Using proven solutions

Third, collaborate to execute proven solutions. The two States could co-design solutions that would improve air quality. They could jointly institutionalise a task force comprising experts from State-run institutions to pilot these solutions and assess their impact. This would ensure wider acceptance of the proposed solution, which has not been the case in the past. For instance, the PUSA bio-decomposer (developed by the Indian Agricultural Research Institute), touted as a solution to stubble burning by the Delhi government, has received mixed reviews from farmers. Further, the decomposer only makes sense for early maturing varieties of paddy, as even with the decomposer, stubble would take between 25 to 30 days to decompose. Therefore, it is of little use in high burn districts such as Sangrur, Punjab, where late-maturing paddy varieties are dominant.

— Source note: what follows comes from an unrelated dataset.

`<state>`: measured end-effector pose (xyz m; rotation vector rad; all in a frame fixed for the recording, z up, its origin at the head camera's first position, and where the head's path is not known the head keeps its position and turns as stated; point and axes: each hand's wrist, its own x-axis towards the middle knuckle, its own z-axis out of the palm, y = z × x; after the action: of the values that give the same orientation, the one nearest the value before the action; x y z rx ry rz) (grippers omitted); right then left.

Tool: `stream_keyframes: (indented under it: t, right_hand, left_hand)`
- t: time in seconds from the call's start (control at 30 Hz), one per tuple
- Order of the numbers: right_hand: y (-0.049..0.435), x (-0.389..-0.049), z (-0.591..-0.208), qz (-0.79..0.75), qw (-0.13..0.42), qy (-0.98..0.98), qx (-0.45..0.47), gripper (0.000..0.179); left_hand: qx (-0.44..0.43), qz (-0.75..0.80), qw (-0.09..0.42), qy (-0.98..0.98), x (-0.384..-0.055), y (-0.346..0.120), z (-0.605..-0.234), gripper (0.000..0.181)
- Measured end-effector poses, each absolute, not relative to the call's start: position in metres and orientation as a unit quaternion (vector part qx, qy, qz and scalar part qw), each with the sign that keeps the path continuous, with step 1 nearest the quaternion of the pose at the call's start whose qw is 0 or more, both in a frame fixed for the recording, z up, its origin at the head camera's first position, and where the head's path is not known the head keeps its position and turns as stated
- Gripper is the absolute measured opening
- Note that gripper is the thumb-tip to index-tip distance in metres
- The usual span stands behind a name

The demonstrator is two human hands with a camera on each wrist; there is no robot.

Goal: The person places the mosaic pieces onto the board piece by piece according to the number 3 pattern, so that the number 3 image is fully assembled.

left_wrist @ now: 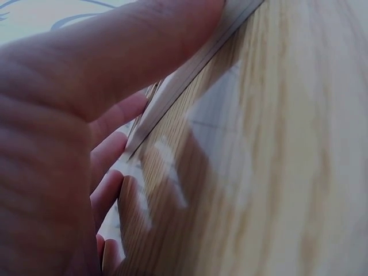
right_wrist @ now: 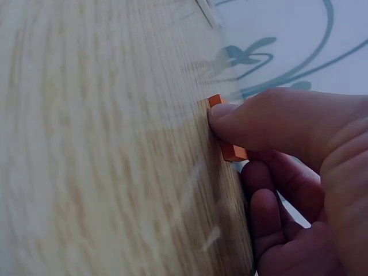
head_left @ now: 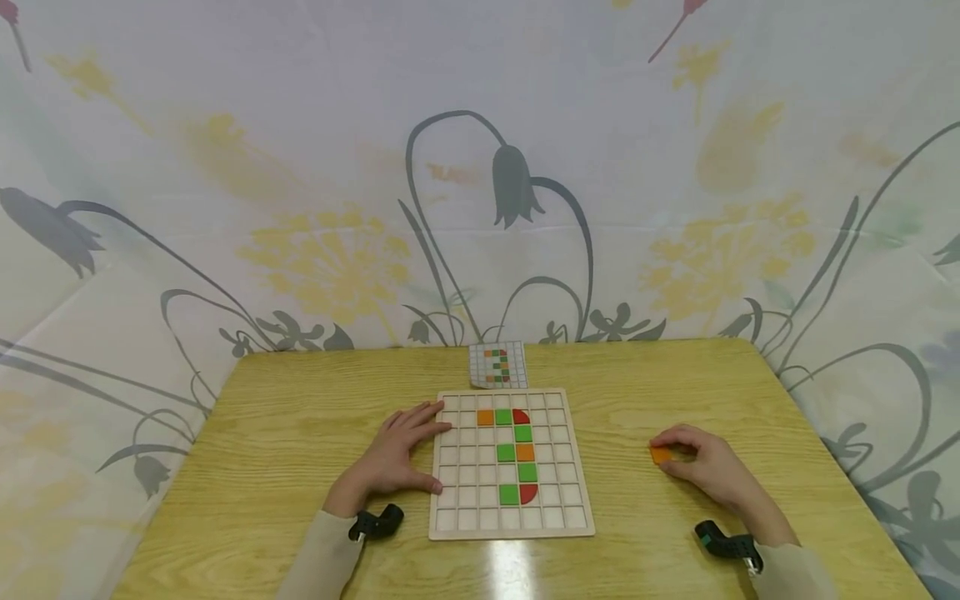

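A square wooden grid board (head_left: 467,521) lies on the table, bearing several green, orange and red tiles. Its top row holds an orange tile (head_left: 486,417), a green tile (head_left: 503,417) and a red quarter-round tile (head_left: 521,416); more tiles run down below them. My left hand (head_left: 397,454) rests at the board's left edge, fingers spread, fingertips and thumb touching the frame. To the right of the board, my right hand (head_left: 701,462) pinches an orange square tile (right_wrist: 234,152) between thumb and fingers, at the table top.
Behind the board lies a printed pattern card (head_left: 498,365) showing a grid with coloured squares. The wood-grain table (head_left: 300,417) ends at a flower-printed curtain (head_left: 322,167). A black wrist camera sits on each wrist.
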<state>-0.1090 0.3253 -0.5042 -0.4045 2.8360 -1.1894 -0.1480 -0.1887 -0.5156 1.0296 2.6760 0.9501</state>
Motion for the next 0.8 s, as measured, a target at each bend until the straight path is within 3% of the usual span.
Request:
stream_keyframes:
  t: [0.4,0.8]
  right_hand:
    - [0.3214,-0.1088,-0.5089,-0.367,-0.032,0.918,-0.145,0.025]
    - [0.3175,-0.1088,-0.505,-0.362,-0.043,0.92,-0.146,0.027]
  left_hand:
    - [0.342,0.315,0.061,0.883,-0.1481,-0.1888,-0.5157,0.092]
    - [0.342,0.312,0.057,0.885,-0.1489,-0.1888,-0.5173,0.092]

Market for diversified crops

Fourth, create a market for diversified crop products. The persistence of stubble burning in Punjab and its contribution to toxic winter pollution in Delhi cannot be denied. Shifting away from the ‘paddy-wheat cycle’ through crop diversification is a sure shot solution to stubble burning. But, the lack of an assured market for agricultural products, other than wheat and paddy, has acted as a deterrent. For years now, the AAP government has toyed with the idea of introducing ‘Aam Aadmi kitchens’ in Delhi. These community kitchens could potentially incorporate crops other than wheat and paddy in meals offered. Scaling up such kitchens in the two States could signal demand and an assured market for diversified crop products.

Finally, both State governments should assert the need for extending inter-State cooperation to other States in the Indo-Gangetic plains in different inter-State forums. One such forum is the Northern Zonal Council which has representation from Chandigarh, Delhi, Punjab, Haryana, Rajasthan, Himachal Pradesh, Jammu and Kashmir and Ladakh. Both Delhi and Punjab must use this platform to highlight the need for coordination with neighbouring States to alleviate the pollution crisis.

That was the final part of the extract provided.